▶ DESCRIPTION OF THE TASK: Pictures aside, return every line below exactly as written.

====================

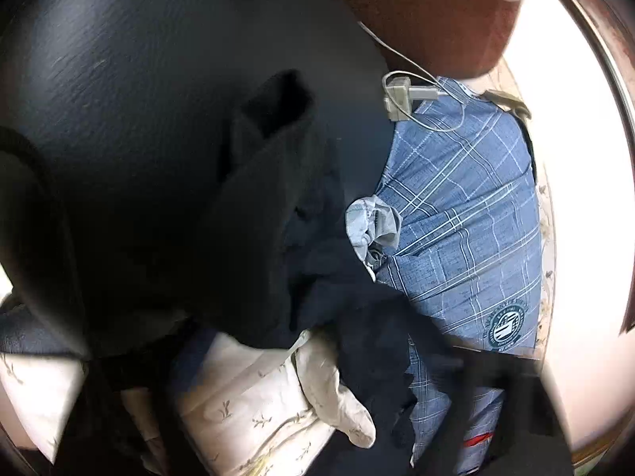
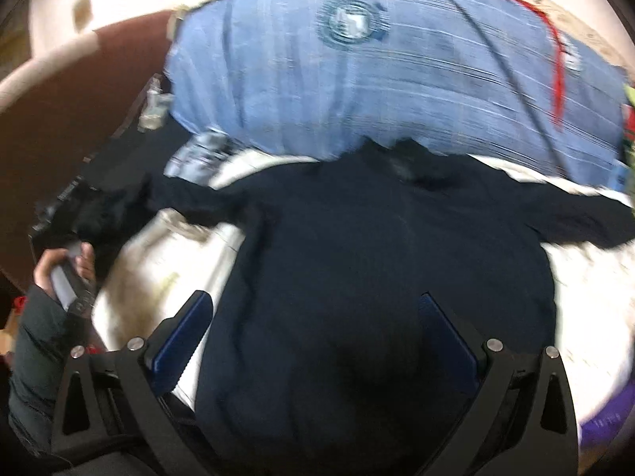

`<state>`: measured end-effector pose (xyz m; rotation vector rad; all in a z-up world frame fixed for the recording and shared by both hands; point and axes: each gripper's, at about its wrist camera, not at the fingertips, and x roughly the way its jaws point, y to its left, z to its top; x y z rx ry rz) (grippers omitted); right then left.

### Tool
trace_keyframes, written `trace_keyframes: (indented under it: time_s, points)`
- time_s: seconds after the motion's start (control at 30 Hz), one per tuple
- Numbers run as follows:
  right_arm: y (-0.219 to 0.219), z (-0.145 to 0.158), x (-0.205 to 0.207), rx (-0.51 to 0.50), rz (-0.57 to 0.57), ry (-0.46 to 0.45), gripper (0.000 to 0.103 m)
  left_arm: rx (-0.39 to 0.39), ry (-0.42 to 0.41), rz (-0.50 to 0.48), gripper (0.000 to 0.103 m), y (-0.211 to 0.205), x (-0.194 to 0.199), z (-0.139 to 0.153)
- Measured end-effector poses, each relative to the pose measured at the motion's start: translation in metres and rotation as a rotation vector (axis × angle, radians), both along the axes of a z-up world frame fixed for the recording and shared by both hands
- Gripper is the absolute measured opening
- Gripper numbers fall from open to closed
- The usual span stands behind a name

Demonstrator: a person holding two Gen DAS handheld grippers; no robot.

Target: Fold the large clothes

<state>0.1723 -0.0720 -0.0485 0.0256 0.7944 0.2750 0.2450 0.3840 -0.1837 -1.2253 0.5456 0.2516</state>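
Note:
A dark navy long-sleeved garment (image 2: pixel 397 258) lies spread front-down on white floral bedding (image 2: pixel 178 261), sleeves out to both sides. My right gripper (image 2: pixel 313 337) hovers open over its lower body, blue-padded fingers (image 2: pixel 186 337) wide apart with nothing pinched. A person's hand (image 2: pixel 59 265) holds my left gripper (image 2: pixel 79 214) at the end of the left sleeve. In the left wrist view that sleeve (image 1: pixel 278 182) fills the frame close up with its cuff at the far end. The left fingers are lost in dark blur, so their grip is unclear.
A blue plaid pillow (image 2: pixel 397 91) with a round badge lies beyond the collar. A crumpled grey cloth (image 1: pixel 373 226) and a white charger with cable (image 1: pixel 397 95) sit by it. A brown headboard (image 1: pixel 436 12) and a black textured surface (image 1: pixel 139 79) border the bed.

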Motion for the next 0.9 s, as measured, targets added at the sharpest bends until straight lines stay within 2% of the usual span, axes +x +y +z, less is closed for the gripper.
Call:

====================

▶ TASK ANSWER:
`<state>`: measured end-effector pose (xyz m; rotation vector rad; all in a z-up world frame fixed for the recording and shared by both hands; point and axes: each gripper's, at about its wrist camera, not at the fingertips, and x roughly the way its jaws point, y to its left, z to its top; x y z rx ry rz) (grippers omitted); right then left.

### Tool
trace_keyframes, written `trace_keyframes: (indented under it: time_s, points)`
- time_s: seconds after the motion's start (control at 30 Hz), one per tuple
- Numbers run as follows:
  right_arm: y (-0.219 to 0.219), z (-0.145 to 0.158), x (-0.205 to 0.207), rx (-0.51 to 0.50), rz (-0.57 to 0.57), ry (-0.46 to 0.45), gripper (0.000 to 0.103 m)
  left_arm: rx (-0.39 to 0.39), ry (-0.42 to 0.41), rz (-0.50 to 0.48), gripper (0.000 to 0.103 m), y (-0.211 to 0.205), x (-0.194 to 0.199), z (-0.139 to 0.153)
- Measured end-effector poses, each relative to the pose measured at the motion's start: translation in metres and rotation as a rotation vector (axis × angle, radians), both along the axes of a z-up world frame fixed for the recording and shared by both hands
- Gripper is the absolute measured opening
- Gripper numbers fall from open to closed
- The usual span stands behind a name

Demonstrator: a person holding two Gen DAS handheld grippers; no robot.

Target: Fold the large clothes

<state>0.1723 -0.0720 -0.0485 0.0256 0.7944 0.2750 0.2450 0.3840 -0.1837 -1.2253 0.5456 0.2516</state>
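Note:
A dark navy long-sleeved garment (image 2: pixel 397 258) lies spread front-down on white floral bedding (image 2: pixel 178 261), sleeves out to both sides. My right gripper (image 2: pixel 313 337) hovers open over its lower body, blue-padded fingers (image 2: pixel 186 337) wide apart with nothing pinched. A person's hand (image 2: pixel 59 265) holds my left gripper (image 2: pixel 79 214) at the end of the left sleeve. In the left wrist view that sleeve (image 1: pixel 278 182) fills the frame close up with its cuff at the far end. The left fingers are lost in dark blur, so their grip is unclear.
A blue plaid pillow (image 2: pixel 397 91) with a round badge lies beyond the collar. A crumpled grey cloth (image 1: pixel 373 226) and a white charger with cable (image 1: pixel 397 95) sit by it. A brown headboard (image 1: pixel 436 12) and a black textured surface (image 1: pixel 139 79) border the bed.
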
Motion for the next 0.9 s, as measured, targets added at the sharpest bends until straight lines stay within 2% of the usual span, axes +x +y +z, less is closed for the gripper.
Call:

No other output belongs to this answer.